== DIRECTIONS ==
A word-for-word copy of the data, pictures excluded, is what this task asks for.

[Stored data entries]
◆ ◆ ◆ ◆ ◆

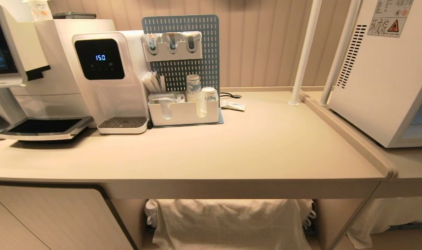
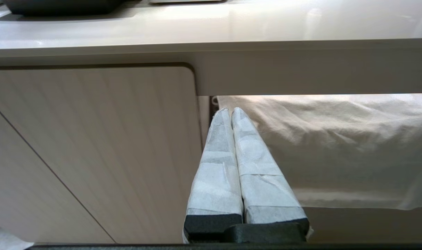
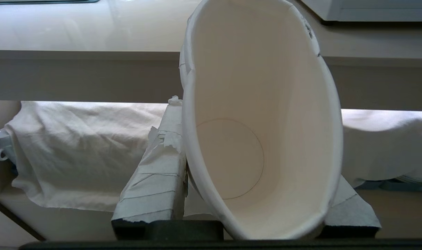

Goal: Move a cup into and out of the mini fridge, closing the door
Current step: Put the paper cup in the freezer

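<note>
A: So, nearest the robot, what did the two wrists show?

B: The right gripper (image 3: 256,194) sat below the level of the counter top, its tape-wrapped fingers (image 3: 155,173) pressed on either side of the cup (image 3: 259,121). The cup lay on its side in that grip, its mouth turned back at the wrist camera, so only the plain white inside and the round base showed. No print could be made out from there.

A: And the other arm?

B: The left gripper (image 2: 230,113) hung in front of the wooden cabinet panel (image 2: 92,149), its wrapped fingers (image 2: 214,166) pressed flat together with nothing between them.

A: Neither arm showed from the head?

B: No. There the counter (image 1: 252,149) ran across the picture, with a white cloth (image 1: 228,222) draped in the open bay under it.

A: Further back?

B: A water dispenser (image 1: 106,76) stood at the back left, reading 150. Just beside it was a white organiser tray (image 1: 185,114) before a blue pegboard (image 1: 197,52), with stacked paper cups (image 1: 193,88) in the tray.

A: And the fridge?

B: The mini fridge (image 1: 381,76) stood at the far right on a lower surface beyond the counter's edge, well apart from the cup. Whether its door was closed could not be told.
</note>
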Robot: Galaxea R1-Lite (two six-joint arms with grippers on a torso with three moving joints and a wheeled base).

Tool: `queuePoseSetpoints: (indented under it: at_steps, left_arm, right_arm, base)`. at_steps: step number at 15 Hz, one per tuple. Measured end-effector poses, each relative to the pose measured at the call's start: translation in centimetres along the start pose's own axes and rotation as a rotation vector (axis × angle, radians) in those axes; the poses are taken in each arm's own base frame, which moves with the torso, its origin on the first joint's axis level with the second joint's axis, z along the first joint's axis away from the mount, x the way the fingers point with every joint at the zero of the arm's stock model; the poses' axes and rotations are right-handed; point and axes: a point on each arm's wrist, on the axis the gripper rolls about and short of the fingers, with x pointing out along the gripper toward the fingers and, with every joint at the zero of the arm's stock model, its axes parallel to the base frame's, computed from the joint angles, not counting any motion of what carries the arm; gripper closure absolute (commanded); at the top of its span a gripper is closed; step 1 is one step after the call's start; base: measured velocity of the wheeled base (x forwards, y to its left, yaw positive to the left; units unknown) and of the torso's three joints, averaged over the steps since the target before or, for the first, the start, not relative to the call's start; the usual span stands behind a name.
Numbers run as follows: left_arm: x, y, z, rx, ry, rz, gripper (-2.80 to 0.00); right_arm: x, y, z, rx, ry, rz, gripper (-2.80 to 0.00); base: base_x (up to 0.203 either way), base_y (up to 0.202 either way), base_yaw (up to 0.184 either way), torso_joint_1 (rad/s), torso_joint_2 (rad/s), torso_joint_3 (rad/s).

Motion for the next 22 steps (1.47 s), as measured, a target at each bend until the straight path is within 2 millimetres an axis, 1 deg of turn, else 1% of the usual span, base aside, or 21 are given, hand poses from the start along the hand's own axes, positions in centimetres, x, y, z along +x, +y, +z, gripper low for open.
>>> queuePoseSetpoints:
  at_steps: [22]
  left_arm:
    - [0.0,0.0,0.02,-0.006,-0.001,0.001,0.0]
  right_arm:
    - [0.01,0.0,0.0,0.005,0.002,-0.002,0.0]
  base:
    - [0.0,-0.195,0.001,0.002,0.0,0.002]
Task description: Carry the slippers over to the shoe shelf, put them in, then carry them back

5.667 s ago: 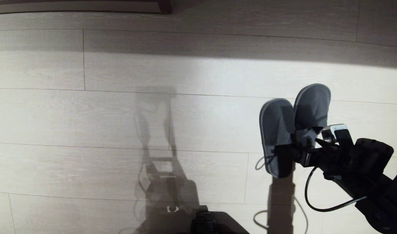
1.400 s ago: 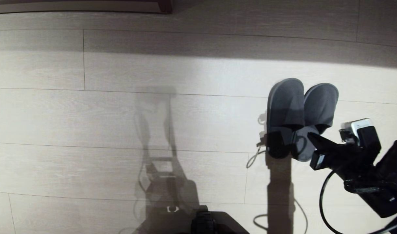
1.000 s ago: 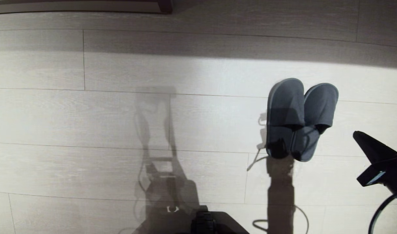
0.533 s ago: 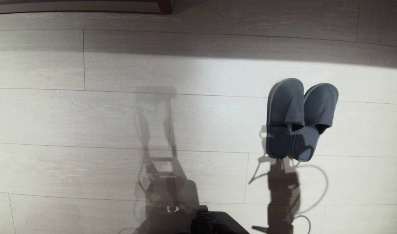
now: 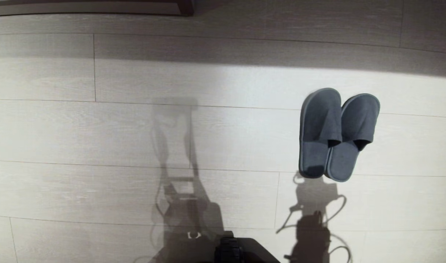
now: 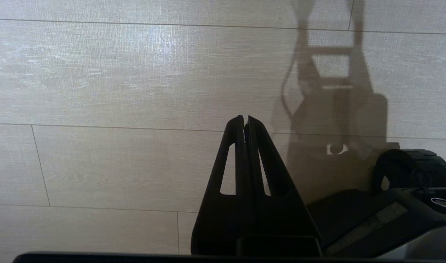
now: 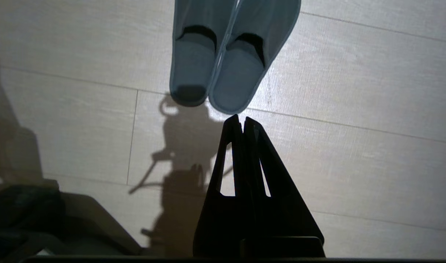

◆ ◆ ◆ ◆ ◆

== TASK RESULT ==
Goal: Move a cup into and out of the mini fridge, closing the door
Current step: Put the paper cup in the freezer

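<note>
A: So, nearest the robot, what did the two wrists show?

B: The right gripper (image 3: 256,194) sat below the level of the counter top, its tape-wrapped fingers (image 3: 155,173) pressed on either side of the cup (image 3: 259,121). The cup lay on its side in that grip, its mouth turned back at the wrist camera, so only the plain white inside and the round base showed. No print could be made out from there.

A: And the other arm?

B: The left gripper (image 2: 230,113) hung in front of the wooden cabinet panel (image 2: 92,149), its wrapped fingers (image 2: 214,166) pressed flat together with nothing between them.

A: Neither arm showed from the head?

B: No. There the counter (image 1: 252,149) ran across the picture, with a white cloth (image 1: 228,222) draped in the open bay under it.

A: Further back?

B: A water dispenser (image 1: 106,76) stood at the back left, reading 150. Just beside it was a white organiser tray (image 1: 185,114) before a blue pegboard (image 1: 197,52), with stacked paper cups (image 1: 193,88) in the tray.

A: And the fridge?

B: The mini fridge (image 1: 381,76) stood at the far right on a lower surface beyond the counter's edge, well apart from the cup. Whether its door was closed could not be told.
</note>
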Robot: Galaxea R1-Lite (two six-joint arms with grippers on a torso with three moving joints and a wheeled base).

Tool: `queuePoseSetpoints: (indented under it: at_steps, left_arm, right_arm, base)`. at_steps: step number at 15 Hz, one per tuple. Measured end-effector poses, each relative to the pose measured at the call's start: translation in centimetres along the start pose's own axes and rotation as a rotation vector (axis × angle, radians) in those axes; the poses are taken in each arm's own base frame, which moves with the torso, its origin on the first joint's axis level with the second joint's axis, z along the first joint's axis away from the mount, x the way the fingers point with every joint at the zero of the arm's stock model; the poses' axes and rotations are right-handed; point and axes: a point on each arm's wrist, on the axis the gripper rolls about and short of the fingers, with x pointing out along the gripper toward the fingers and, with every joint at the zero of the arm's stock model, its axes parallel to the base frame's, computed from the joint angles, not counting any motion of what carries the arm; gripper closure absolute (commanded); at the top of its span a gripper is closed; step 1 is one step after the call's start; base: measured velocity of the wheeled base (x forwards, y to its left, yaw positive to the left; units unknown) and of the torso's three joints, averaged over the steps since the target before or, for the first, the start, not relative to the call's start; the usual span stands behind a name.
Numbers run as follows: left_arm: x, y, z, rx, ry, rz, gripper (-2.80 to 0.00); right_arm: x, y, z, rx, ry, rz, gripper (-2.80 to 0.00); base: base_x (up to 0.203 either way), base_y (up to 0.202 either way), base_yaw (up to 0.184 either way), torso_joint_1 (rad/s), torso_joint_2 (rad/s), torso_joint_3 (rad/s).

Motion for the next 22 steps (1.47 s), as measured, a target at each bend until the straight path is within 2 millimetres an axis, 1 deg of turn, else 1% of the usual span, base aside, or 21 are given, hand poses from the start along the hand's own axes, positions in centimetres, x, y, z along +x, +y, +z, gripper low for open.
>>> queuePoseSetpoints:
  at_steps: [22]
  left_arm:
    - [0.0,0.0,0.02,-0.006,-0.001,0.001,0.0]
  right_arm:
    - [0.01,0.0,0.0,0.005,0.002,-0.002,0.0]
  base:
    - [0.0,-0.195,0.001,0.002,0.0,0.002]
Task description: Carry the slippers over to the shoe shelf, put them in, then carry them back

5.667 s ago: 
1.400 s ago: 
1.000 s ago: 
0.533 s ago: 
now: 
now: 
now: 

The exercise requires nothing else.